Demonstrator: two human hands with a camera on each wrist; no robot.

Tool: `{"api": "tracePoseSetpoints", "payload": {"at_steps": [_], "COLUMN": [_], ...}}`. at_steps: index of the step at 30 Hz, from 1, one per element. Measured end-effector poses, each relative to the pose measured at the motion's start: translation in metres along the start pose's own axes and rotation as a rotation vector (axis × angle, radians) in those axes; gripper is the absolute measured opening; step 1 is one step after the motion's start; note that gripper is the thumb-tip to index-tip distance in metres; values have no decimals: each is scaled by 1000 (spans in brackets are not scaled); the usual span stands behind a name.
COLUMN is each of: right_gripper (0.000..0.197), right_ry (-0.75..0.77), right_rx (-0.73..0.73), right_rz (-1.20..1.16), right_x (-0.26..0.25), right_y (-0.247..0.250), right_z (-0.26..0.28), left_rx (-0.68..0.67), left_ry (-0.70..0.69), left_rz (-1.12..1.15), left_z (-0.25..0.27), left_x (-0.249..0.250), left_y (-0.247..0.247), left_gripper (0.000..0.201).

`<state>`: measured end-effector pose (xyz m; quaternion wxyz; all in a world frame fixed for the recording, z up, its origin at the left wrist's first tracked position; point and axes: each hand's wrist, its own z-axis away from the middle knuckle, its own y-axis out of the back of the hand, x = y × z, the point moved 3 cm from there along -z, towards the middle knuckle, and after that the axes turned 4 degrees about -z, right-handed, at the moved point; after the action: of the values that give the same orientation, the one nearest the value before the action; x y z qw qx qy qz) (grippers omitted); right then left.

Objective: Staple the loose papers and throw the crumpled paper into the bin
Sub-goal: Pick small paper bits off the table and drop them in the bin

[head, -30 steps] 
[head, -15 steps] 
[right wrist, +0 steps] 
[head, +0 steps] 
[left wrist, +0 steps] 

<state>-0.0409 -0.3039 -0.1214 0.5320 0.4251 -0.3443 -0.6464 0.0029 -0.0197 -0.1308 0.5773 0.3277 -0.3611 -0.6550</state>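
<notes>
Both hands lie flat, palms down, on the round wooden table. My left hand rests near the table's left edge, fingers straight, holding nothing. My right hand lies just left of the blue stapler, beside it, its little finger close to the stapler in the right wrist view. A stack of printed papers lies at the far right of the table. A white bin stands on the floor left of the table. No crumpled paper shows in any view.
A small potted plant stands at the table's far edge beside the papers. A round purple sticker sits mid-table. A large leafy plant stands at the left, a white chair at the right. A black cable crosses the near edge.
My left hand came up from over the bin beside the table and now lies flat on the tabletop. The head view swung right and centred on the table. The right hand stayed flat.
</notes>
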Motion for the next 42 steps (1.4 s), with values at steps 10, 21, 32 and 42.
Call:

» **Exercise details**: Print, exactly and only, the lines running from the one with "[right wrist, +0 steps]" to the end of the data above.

» **Answer to the problem**:
[right wrist, +0 steps] 
[head, +0 steps] 
[left wrist, +0 steps] 

<state>-0.0409 -0.3039 -0.1214 0.5320 0.4251 -0.3443 -0.6464 0.0029 -0.0197 -0.1308 0.5773 0.3277 -0.3611 -0.6550</state>
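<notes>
Both hands lie flat, palms down, on the round wooden table. My left hand rests near the table's left edge, fingers straight, holding nothing. My right hand lies just left of the blue stapler, beside it, its little finger close to the stapler in the right wrist view. A stack of printed papers lies at the far right of the table. A white bin stands on the floor left of the table. No crumpled paper shows in any view.
A small potted plant stands at the table's far edge beside the papers. A round purple sticker sits mid-table. A large leafy plant stands at the left, a white chair at the right. A black cable crosses the near edge.
My left hand came up from over the bin beside the table and now lies flat on the tabletop. The head view swung right and centred on the table. The right hand stayed flat.
</notes>
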Motion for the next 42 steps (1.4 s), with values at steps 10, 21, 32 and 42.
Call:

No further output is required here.